#### [About this task]
Below is a block of records; repeat all of them exactly.

#### [Provided records]
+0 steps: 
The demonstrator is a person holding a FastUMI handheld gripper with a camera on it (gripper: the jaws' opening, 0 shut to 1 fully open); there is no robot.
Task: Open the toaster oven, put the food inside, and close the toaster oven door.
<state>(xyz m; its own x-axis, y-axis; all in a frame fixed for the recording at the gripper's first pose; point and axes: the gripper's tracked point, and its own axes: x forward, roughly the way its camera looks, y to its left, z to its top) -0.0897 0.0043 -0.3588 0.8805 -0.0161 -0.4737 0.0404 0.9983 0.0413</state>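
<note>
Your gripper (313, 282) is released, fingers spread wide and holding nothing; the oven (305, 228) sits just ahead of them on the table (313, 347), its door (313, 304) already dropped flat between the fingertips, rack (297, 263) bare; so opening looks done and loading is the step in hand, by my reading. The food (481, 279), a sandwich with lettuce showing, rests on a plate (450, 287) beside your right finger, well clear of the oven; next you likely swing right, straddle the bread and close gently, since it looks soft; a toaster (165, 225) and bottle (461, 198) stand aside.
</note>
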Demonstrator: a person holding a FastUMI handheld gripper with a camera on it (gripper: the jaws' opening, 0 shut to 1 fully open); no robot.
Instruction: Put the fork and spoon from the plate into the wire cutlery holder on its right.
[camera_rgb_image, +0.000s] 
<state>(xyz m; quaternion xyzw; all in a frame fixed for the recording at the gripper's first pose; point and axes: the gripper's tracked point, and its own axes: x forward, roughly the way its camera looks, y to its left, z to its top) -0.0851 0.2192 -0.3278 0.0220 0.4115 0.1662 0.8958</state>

#### [Expected answer]
+0 steps: 
The demonstrator is a person holding a FastUMI handheld gripper with a camera on it (gripper: the jaws' opening, 0 shut to 1 fully open); there is no robot.
Task: Open the toaster oven, put the food inside, and close the toaster oven door.
<state>(xyz m; its own x-axis, y-axis; all in a frame fixed for the recording at the gripper's first pose; point and axes: the gripper's tracked point, and its own axes: x forward, roughly the way its camera looks, y to its left, z to its top) -0.0897 0.0043 -0.3588 0.8805 -0.0161 -0.4737 0.0404 0.9983 0.0413</state>
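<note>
Your gripper (313, 282) is released, fingers spread wide and holding nothing; the oven (305, 228) sits just ahead of them on the table (313, 347), its door (313, 304) already dropped flat between the fingertips, rack (297, 263) bare; so opening looks done and loading is the step in hand, by my reading. The food (481, 279), a sandwich with lettuce showing, rests on a plate (450, 287) beside your right finger, well clear of the oven; next you likely swing right, straddle the bread and close gently, since it looks soft; a toaster (165, 225) and bottle (461, 198) stand aside.
</note>
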Demonstrator: a person holding a FastUMI handheld gripper with a camera on it (gripper: the jaws' opening, 0 shut to 1 fully open); no robot.
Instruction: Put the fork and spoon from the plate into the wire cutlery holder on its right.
[camera_rgb_image, +0.000s] 
<state>(xyz m; quaternion xyzw; all in a frame fixed for the recording at the gripper's first pose; point and axes: the gripper's tracked point, and its own axes: x forward, roughly the way its camera looks, y to its left, z to its top) -0.0851 0.2192 -0.3278 0.0220 0.4115 0.1662 0.8958</state>

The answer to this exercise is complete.